Wymagany 5-procentowy próg wyborczy przekroczyły też Związek „W imię Litwy” na czele z Sauliusem Skvernelisem (9,24 proc. i 8 mandatów), Ruch Liberałów pod przewodnictwem obecnej przewodniczącej Sejmu Viktorija Čmilytė-Nielsen (7,7 proc. i 7 mandatów) oraz Związkiem Rolników i Zielonych Ramūnasa Karbauskisa (7,2 proc. i 6 mandatów).
Akcja Wyborcza Polaków na Litwie – Związek Chrześcijańskich Rodzin na czele z europosłem Waldemarem Tomaszewskim nie przekroczyła wymaganego 5-procentowego progu wyborczego.
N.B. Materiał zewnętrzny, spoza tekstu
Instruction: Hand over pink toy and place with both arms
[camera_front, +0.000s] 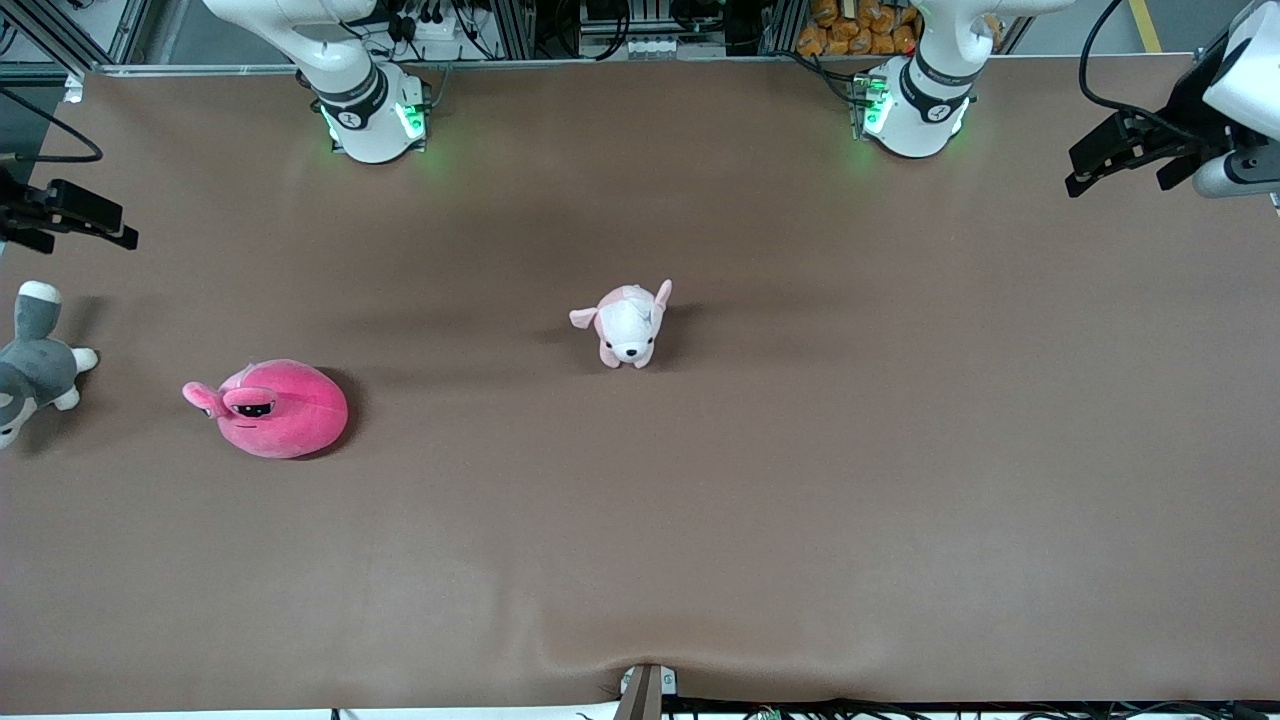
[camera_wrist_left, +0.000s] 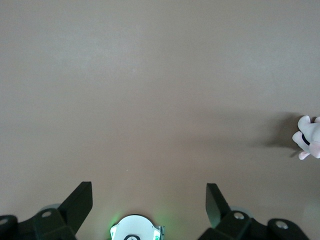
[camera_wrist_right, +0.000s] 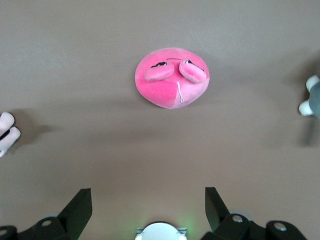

Partii udało się jednak już w pierwszej turze zdobyć dwa mandaty w okręgach jednomandatowych. Jarosław Narkiewicz w okręgu solecznicko-wileńskim uzyskał 46,75 proc. poparcia a Rita Tamašunienė w okręgu niemenczyńskim – 43,34 proc.
Ostateczny rozkład sił w nowym parlamencie Litwy będzie znany za dwa tygodnie. 27 października w 63 jednomandatowych okręgach odbędzie się druga tura wyborów, gdzie w niedzielę żadnemu z kandydatów nie udało się zdobyć wymaganego poparcia.